What needs to be done -> For each line of the listing below that contains the string "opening", copy the line.

Data records ->

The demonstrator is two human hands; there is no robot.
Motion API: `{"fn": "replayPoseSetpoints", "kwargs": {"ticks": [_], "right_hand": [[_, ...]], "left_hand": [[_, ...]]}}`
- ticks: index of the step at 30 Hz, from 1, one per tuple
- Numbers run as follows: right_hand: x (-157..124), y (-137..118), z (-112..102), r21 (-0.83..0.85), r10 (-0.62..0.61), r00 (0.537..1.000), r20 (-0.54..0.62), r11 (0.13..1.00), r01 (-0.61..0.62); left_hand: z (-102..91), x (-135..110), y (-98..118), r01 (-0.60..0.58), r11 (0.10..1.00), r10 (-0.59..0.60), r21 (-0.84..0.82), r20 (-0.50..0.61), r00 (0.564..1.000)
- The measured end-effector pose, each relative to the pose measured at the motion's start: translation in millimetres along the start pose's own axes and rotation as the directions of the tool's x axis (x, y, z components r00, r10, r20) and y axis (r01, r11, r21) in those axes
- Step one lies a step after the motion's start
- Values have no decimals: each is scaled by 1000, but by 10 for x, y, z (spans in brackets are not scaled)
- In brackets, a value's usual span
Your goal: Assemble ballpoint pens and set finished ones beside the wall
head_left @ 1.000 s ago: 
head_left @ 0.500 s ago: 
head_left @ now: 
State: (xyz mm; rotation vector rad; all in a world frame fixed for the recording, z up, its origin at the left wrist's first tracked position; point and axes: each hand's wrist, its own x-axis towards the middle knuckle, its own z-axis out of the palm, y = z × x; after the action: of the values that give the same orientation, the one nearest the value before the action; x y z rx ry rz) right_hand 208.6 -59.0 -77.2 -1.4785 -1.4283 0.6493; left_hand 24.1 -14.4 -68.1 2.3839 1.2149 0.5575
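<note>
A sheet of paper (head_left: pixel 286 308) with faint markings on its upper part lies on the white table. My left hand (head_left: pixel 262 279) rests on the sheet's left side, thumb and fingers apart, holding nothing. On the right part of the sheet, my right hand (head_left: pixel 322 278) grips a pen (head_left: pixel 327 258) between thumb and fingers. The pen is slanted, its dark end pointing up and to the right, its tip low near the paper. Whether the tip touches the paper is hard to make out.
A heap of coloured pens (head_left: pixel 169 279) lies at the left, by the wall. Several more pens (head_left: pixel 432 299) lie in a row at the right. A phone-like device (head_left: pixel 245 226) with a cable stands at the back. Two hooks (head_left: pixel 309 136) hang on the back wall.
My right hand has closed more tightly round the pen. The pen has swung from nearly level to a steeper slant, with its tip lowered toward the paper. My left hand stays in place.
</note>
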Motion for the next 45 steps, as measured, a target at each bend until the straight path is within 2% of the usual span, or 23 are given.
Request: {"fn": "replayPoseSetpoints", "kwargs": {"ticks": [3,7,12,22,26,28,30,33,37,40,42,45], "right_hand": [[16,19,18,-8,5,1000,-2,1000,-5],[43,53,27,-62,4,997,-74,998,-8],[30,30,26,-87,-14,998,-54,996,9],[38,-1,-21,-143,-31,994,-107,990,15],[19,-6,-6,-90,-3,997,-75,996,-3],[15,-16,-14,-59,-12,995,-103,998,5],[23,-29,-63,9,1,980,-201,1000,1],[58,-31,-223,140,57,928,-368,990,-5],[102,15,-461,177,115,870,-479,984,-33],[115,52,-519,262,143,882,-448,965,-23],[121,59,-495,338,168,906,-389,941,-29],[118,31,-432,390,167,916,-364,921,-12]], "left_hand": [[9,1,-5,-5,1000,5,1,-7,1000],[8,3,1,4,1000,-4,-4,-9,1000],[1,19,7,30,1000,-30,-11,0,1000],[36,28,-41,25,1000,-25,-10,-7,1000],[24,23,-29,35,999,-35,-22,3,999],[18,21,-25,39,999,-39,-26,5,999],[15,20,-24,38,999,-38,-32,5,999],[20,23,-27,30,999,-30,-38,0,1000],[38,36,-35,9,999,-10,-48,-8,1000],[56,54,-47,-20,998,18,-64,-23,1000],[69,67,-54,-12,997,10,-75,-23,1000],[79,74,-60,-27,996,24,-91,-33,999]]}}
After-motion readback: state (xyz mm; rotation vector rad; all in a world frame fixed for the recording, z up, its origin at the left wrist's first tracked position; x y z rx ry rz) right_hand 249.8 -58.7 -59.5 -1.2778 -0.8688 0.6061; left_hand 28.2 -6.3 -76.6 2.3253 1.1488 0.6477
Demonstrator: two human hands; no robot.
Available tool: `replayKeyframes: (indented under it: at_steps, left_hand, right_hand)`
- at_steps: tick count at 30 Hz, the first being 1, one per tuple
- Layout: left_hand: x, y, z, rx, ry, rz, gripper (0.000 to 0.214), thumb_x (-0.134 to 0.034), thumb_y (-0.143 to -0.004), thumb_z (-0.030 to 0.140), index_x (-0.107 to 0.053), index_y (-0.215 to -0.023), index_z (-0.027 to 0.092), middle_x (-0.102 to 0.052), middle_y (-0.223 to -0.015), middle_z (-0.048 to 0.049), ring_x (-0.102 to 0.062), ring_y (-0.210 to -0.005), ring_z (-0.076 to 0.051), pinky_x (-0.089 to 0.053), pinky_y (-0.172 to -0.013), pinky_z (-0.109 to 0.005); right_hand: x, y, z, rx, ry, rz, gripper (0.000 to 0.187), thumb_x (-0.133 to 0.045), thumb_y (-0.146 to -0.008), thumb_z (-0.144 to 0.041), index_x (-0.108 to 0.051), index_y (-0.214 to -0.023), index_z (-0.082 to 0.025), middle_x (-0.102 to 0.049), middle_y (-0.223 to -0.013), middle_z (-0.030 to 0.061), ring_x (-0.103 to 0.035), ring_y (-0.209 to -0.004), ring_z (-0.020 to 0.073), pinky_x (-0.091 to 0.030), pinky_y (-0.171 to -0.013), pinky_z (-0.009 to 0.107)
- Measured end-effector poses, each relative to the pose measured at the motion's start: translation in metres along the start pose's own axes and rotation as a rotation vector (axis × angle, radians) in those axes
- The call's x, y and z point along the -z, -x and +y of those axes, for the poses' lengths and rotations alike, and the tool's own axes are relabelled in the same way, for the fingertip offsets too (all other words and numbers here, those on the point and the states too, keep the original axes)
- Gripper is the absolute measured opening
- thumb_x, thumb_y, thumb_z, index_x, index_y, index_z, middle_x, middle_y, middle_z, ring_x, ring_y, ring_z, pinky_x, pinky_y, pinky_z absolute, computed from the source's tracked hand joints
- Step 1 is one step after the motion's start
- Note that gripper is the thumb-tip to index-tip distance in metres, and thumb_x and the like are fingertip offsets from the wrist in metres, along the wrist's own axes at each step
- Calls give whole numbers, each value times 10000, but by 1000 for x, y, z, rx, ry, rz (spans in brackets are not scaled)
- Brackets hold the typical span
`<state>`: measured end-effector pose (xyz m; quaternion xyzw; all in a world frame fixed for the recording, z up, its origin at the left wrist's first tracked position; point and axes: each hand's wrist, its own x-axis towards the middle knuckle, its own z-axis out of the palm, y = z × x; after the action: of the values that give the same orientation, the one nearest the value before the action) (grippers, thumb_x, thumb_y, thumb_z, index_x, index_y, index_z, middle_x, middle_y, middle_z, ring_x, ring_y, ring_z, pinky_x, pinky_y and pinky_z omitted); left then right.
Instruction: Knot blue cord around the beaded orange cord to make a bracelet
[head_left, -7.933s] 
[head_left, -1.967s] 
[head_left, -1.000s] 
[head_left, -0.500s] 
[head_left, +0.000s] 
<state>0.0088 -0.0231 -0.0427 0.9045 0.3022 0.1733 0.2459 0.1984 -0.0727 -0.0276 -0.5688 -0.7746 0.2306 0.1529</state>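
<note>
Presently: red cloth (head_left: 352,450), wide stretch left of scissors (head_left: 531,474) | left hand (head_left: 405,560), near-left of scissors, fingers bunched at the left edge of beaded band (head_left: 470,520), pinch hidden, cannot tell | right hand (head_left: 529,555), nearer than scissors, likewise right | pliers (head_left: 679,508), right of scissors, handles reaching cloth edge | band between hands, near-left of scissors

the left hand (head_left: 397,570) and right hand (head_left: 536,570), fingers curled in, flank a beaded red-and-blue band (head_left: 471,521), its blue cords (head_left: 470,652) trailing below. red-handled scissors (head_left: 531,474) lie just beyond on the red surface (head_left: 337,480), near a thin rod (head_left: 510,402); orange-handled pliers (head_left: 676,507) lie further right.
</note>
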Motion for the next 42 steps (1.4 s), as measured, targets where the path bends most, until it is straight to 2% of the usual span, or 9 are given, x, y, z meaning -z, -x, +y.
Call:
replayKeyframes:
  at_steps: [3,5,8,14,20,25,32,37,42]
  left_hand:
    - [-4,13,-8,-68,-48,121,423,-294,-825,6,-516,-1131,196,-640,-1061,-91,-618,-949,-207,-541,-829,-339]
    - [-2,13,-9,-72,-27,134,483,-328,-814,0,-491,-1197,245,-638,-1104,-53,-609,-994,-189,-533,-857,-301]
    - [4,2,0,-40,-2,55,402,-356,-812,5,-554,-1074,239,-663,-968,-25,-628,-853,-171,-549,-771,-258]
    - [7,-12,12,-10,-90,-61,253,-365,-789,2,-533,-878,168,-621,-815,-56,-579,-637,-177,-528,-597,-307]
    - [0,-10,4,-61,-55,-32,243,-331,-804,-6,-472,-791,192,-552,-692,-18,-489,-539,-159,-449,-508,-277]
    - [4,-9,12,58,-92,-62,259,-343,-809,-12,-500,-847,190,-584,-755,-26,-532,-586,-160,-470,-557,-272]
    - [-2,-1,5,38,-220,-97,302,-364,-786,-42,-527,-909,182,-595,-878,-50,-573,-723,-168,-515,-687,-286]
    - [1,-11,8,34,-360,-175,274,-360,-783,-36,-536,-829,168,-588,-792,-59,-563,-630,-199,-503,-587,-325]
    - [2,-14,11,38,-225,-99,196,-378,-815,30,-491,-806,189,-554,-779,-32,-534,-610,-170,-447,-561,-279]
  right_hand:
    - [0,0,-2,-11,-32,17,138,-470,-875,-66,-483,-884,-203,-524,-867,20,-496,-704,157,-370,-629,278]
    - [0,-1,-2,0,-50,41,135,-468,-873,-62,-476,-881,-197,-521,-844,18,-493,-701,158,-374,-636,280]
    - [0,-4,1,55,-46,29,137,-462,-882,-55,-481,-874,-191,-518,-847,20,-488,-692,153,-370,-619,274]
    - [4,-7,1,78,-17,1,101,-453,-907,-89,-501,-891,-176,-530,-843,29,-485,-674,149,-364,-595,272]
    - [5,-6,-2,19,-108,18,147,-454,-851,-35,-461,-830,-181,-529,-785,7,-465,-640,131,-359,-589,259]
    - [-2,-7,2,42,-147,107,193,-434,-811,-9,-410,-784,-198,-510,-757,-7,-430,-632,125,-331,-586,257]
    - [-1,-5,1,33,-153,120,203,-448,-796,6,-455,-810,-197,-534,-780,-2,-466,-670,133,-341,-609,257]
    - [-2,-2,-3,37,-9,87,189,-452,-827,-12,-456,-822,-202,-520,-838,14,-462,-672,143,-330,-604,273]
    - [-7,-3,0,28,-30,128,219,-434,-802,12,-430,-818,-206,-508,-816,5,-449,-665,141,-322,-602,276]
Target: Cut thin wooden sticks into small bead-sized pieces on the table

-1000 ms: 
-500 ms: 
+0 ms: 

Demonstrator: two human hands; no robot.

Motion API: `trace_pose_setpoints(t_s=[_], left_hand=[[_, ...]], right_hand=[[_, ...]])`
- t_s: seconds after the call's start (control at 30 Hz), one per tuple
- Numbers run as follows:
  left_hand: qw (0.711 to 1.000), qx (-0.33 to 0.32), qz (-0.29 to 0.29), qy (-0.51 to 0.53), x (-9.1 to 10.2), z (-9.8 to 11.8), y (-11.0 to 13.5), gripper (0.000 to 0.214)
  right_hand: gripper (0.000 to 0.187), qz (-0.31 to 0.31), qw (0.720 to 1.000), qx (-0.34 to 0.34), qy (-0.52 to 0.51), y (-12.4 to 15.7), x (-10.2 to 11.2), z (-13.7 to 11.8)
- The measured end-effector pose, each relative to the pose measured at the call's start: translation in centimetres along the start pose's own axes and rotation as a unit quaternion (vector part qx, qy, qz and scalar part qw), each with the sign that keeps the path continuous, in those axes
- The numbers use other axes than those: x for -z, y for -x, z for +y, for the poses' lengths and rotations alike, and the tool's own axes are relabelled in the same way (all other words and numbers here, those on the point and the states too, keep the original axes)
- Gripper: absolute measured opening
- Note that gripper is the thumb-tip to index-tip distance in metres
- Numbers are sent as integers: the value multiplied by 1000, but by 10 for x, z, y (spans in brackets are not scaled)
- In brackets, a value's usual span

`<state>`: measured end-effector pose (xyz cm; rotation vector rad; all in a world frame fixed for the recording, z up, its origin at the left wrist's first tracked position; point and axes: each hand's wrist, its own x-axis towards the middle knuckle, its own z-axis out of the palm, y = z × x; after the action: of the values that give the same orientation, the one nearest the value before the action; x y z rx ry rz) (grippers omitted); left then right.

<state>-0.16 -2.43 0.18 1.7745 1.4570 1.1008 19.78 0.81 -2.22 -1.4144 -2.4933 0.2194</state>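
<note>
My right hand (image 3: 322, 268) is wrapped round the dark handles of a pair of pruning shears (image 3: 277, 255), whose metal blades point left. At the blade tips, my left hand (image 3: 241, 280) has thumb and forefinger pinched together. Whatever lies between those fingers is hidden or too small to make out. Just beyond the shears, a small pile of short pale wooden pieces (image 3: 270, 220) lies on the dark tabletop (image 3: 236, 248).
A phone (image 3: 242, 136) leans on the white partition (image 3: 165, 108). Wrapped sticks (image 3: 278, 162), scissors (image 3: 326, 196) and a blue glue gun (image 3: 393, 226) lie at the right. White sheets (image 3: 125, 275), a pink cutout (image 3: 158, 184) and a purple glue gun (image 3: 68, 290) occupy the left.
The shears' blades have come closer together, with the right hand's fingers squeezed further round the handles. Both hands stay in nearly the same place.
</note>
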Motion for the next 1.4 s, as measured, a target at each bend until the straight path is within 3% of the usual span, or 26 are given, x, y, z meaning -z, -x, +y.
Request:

Response area ->
- Gripper is the absolute measured opening
- Gripper: absolute measured opening

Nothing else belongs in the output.